Assignment: For this exercise, transcribe all the entries exactly as given and omit the images.

Items from a dataset:
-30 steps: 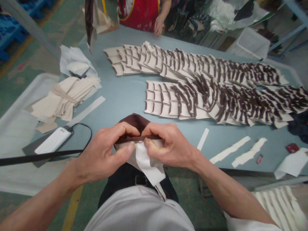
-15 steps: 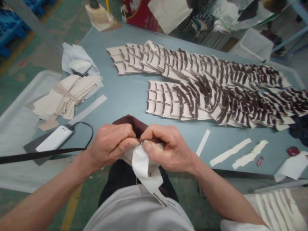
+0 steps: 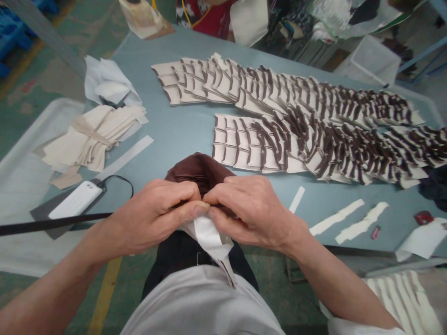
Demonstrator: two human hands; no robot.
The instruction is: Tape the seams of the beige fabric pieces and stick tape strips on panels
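Note:
Both my hands pinch one piece of dark brown material [image 3: 199,168] with a pale backing, held in front of my waist. My left hand [image 3: 159,214] grips it from the left, thumb pressed along the near edge. From the other side my right hand [image 3: 249,211] pinches the same edge, and the thumbs nearly meet. A white strip [image 3: 209,237] hangs down below the thumbs toward my shirt. The fingers hide the exact edge between them. Beyond my hands lie two long overlapping rows of pale pieces with dark brown edges, a far row [image 3: 244,86] and a near row [image 3: 240,139].
On the table's left are a tied bundle of beige pieces [image 3: 92,135], white paper [image 3: 110,83] and a white device [image 3: 75,200] with a black cord. Pale strips [image 3: 337,216] lie at right beside a small pink item [image 3: 375,232]. Another person [image 3: 213,18] is across the table.
The brown material now bulges up higher beyond my hands. The hanging white strip has shifted and shows less above its lower end. My thumbs have come closer together.

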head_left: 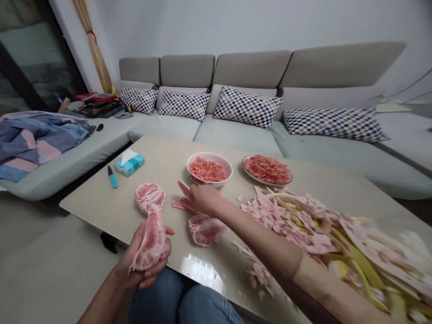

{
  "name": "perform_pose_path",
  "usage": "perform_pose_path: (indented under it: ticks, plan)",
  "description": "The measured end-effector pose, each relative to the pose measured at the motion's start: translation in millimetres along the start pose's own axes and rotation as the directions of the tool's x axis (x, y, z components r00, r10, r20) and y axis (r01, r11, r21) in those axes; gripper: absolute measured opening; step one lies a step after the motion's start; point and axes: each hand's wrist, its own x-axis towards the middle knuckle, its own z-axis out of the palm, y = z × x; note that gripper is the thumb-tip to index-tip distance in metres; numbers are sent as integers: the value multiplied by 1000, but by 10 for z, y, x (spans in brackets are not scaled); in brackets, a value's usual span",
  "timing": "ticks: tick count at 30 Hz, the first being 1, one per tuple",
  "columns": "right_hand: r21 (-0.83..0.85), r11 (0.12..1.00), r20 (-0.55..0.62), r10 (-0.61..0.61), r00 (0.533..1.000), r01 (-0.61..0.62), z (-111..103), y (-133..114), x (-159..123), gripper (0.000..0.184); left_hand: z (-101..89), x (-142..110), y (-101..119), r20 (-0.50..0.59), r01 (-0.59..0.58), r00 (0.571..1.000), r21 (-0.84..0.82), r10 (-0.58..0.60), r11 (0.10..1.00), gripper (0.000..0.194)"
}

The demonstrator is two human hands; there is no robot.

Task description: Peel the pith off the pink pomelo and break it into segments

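My left hand (148,256), low at the near table edge, wraps around a large peeled pomelo piece (151,243) with pink flesh and white membrane. Just beyond its tip lies another peeled pomelo chunk (150,196). My right hand (204,199) reaches over the table, just on the near side of the bowl, its fingers closed at a pomelo segment (185,205); the fingertips are partly hidden. Under my right wrist rests one more pomelo chunk (206,230). A white bowl (229,173) holds loose pink pulp. Beside it, a dark-rimmed plate (248,172) is heaped with similar pulp.
Peel and membrane scraps (303,225) cover the table's right side, beneath my right forearm. A knife with a turquoise handle (112,177) and a tissue pack (129,164) lie at the left of the table (162,153). A sofa (236,130) with checkered cushions stands behind.
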Motion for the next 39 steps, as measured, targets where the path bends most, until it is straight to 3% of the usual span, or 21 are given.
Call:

Solution:
-30 steps: 
-15 steps: 
+0 steps: 
Demonstrator: two human hands; no robot.
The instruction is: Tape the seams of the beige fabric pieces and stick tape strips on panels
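Note:
Both my hands pinch one piece of dark brown material [image 3: 199,168] with a pale backing, held in front of my waist. My left hand [image 3: 159,214] grips it from the left, thumb pressed along the near edge. From the other side my right hand [image 3: 249,211] pinches the same edge, and the thumbs nearly meet. A white strip [image 3: 209,237] hangs down below the thumbs toward my shirt. The fingers hide the exact edge between them. Beyond my hands lie two long overlapping rows of pale pieces with dark brown edges, a far row [image 3: 244,86] and a near row [image 3: 240,139].
On the table's left are a tied bundle of beige pieces [image 3: 92,135], white paper [image 3: 110,83] and a white device [image 3: 75,200] with a black cord. Pale strips [image 3: 337,216] lie at right beside a small pink item [image 3: 375,232]. Another person [image 3: 213,18] is across the table.
The brown material now bulges up higher beyond my hands. The hanging white strip has shifted and shows less above its lower end. My thumbs have come closer together.
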
head_left: 

{
  "name": "perform_pose_path",
  "usage": "perform_pose_path: (indented under it: ticks, plan)",
  "description": "The measured end-effector pose, each relative to the pose measured at the motion's start: translation in millimetres along the start pose's own axes and rotation as the directions of the tool's x axis (x, y, z components r00, r10, r20) and y axis (r01, r11, r21) in those axes; gripper: absolute measured opening; step one lies a step after the motion's start; point and axes: each hand's wrist, its own x-axis towards the middle knuckle, its own z-axis out of the palm, y = z × x; note that gripper is the thumb-tip to index-tip distance in metres; numbers are sent as integers: the value multiplied by 1000, but by 10 for z, y, x (spans in brackets are not scaled); in brackets, a value's usual span",
  "timing": "ticks: tick count at 30 Hz, the first being 1, one per tuple",
  "columns": "right_hand: r21 (-0.83..0.85), r11 (0.12..1.00), r20 (-0.55..0.62), r10 (-0.61..0.61), r00 (0.533..1.000), r01 (-0.61..0.62), z (-111..103), y (-133..114), x (-159..123), gripper (0.000..0.184); left_hand: z (-101..89), x (-142..110), y (-101..119), r20 (-0.50..0.59), r01 (-0.59..0.58), r00 (0.571..1.000), r21 (-0.84..0.82), r10 (-0.58..0.60), r11 (0.10..1.00), gripper (0.000..0.194)"
}

The demonstrator is two human hands; there is no robot.

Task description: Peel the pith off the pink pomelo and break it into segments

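My left hand (148,256), low at the near table edge, wraps around a large peeled pomelo piece (151,243) with pink flesh and white membrane. Just beyond its tip lies another peeled pomelo chunk (150,196). My right hand (204,199) reaches over the table, just on the near side of the bowl, its fingers closed at a pomelo segment (185,205); the fingertips are partly hidden. Under my right wrist rests one more pomelo chunk (206,230). A white bowl (229,173) holds loose pink pulp. Beside it, a dark-rimmed plate (248,172) is heaped with similar pulp.
Peel and membrane scraps (303,225) cover the table's right side, beneath my right forearm. A knife with a turquoise handle (112,177) and a tissue pack (129,164) lie at the left of the table (162,153). A sofa (236,130) with checkered cushions stands behind.
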Motion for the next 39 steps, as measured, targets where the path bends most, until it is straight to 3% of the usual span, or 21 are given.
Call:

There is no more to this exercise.